- [ACTION ITEM]: Output the lines from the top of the entries below to the line with "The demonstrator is", both included, exactly and without pictures.
*** Opening GIVEN ENTRIES ***
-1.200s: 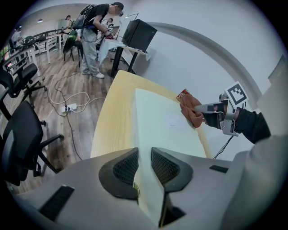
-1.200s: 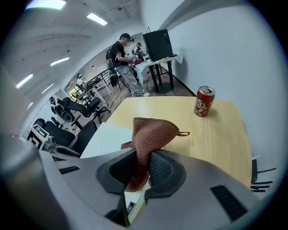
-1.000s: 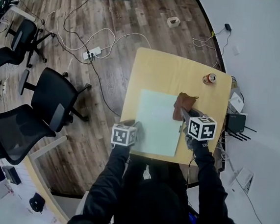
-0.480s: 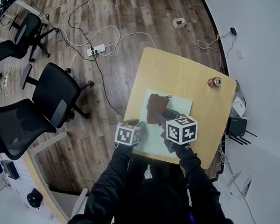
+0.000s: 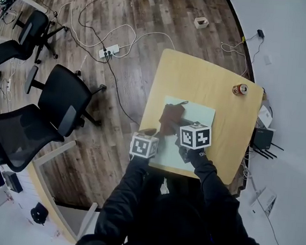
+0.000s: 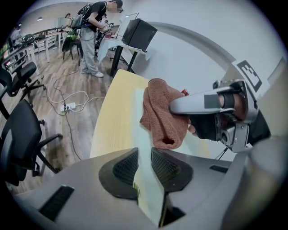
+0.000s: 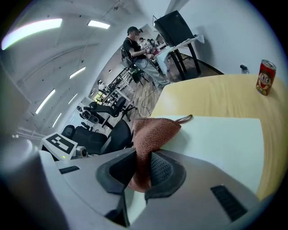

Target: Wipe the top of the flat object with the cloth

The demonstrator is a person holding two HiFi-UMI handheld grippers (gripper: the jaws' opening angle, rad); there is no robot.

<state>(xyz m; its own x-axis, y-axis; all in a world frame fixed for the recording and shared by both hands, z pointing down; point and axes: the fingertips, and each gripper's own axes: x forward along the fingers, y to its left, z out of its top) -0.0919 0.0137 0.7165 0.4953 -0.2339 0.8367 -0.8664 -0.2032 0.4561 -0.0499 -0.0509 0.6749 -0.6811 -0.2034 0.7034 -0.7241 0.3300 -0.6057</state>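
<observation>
A pale green flat sheet (image 5: 193, 123) lies on the wooden table (image 5: 200, 81). The brown cloth (image 5: 170, 117) rests on the sheet's left part, and my right gripper (image 5: 176, 128) is shut on it. In the right gripper view the cloth (image 7: 152, 129) is pinched between the jaws of the right gripper (image 7: 143, 164) and drapes onto the sheet (image 7: 216, 134). My left gripper (image 5: 150, 133) is at the sheet's near left edge. In the left gripper view the sheet's edge (image 6: 140, 134) runs between the closed-in jaws of the left gripper (image 6: 145, 155), with the cloth (image 6: 159, 119) just beyond.
A red drink can (image 5: 240, 89) stands at the table's far right corner. Black office chairs (image 5: 63, 102) and a power strip with cables (image 5: 109, 50) are on the floor to the left. A black router (image 5: 262, 139) sits right of the table. A person (image 7: 135, 45) stands far off.
My right gripper has carried the cloth leftward across the sheet, from its right edge to its left part. The left gripper has stayed on the sheet's near left edge.
</observation>
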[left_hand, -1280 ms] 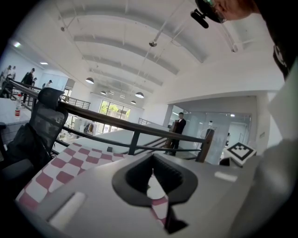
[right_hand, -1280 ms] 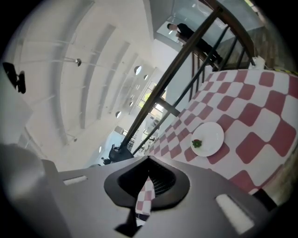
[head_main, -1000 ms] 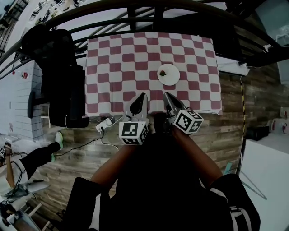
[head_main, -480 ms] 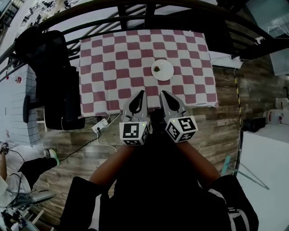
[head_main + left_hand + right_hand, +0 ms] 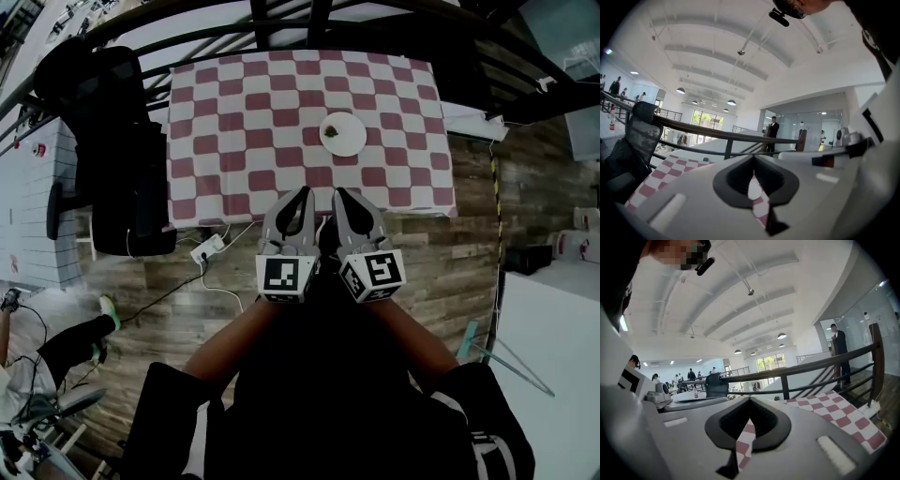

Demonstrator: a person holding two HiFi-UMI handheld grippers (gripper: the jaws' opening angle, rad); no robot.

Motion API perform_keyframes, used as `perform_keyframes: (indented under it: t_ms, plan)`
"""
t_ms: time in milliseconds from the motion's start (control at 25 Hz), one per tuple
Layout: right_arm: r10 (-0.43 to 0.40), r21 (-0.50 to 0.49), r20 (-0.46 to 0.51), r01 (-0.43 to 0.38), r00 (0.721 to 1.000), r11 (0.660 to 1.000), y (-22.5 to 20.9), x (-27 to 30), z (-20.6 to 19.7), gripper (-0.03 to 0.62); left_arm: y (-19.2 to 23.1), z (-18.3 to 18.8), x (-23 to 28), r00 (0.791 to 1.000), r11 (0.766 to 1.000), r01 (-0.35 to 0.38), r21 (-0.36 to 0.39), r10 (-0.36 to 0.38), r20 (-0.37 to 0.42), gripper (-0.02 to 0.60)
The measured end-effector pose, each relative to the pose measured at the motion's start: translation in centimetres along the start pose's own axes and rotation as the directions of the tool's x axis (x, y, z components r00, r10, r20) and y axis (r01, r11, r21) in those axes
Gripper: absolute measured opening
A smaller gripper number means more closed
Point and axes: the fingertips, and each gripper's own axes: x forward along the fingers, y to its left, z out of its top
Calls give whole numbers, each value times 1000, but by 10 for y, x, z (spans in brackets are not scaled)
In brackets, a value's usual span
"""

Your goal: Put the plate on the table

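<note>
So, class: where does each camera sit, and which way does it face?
Head view: on the person's head, facing steeply down at the checked table and plate; forearms, left gripper, right gripper show.
Left gripper view: on the left gripper, facing along its shut jaws toward the railing.
Right gripper view: on the right gripper, facing likewise.
Shared: both gripper views show checked table and railing.

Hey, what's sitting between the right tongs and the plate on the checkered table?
Only bare checkered tablecloth. In the head view, nothing stands between the shut right tongs and the plate.
</note>
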Motion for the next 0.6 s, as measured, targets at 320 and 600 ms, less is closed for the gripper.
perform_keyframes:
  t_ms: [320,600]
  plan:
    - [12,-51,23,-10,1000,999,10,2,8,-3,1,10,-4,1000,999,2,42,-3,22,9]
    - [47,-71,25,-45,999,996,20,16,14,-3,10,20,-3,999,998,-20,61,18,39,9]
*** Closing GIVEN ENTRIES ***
- [FINAL ANSWER]:
-1.200s: 
-1.200s: 
-1.000s: 
-0.480s: 
+0.000s: 
+0.000s: 
+0.000s: 

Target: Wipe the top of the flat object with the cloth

The demonstrator is a person holding two HiFi-UMI handheld grippers (gripper: the jaws' opening angle, rad); there is no robot.

The submitted response is complete.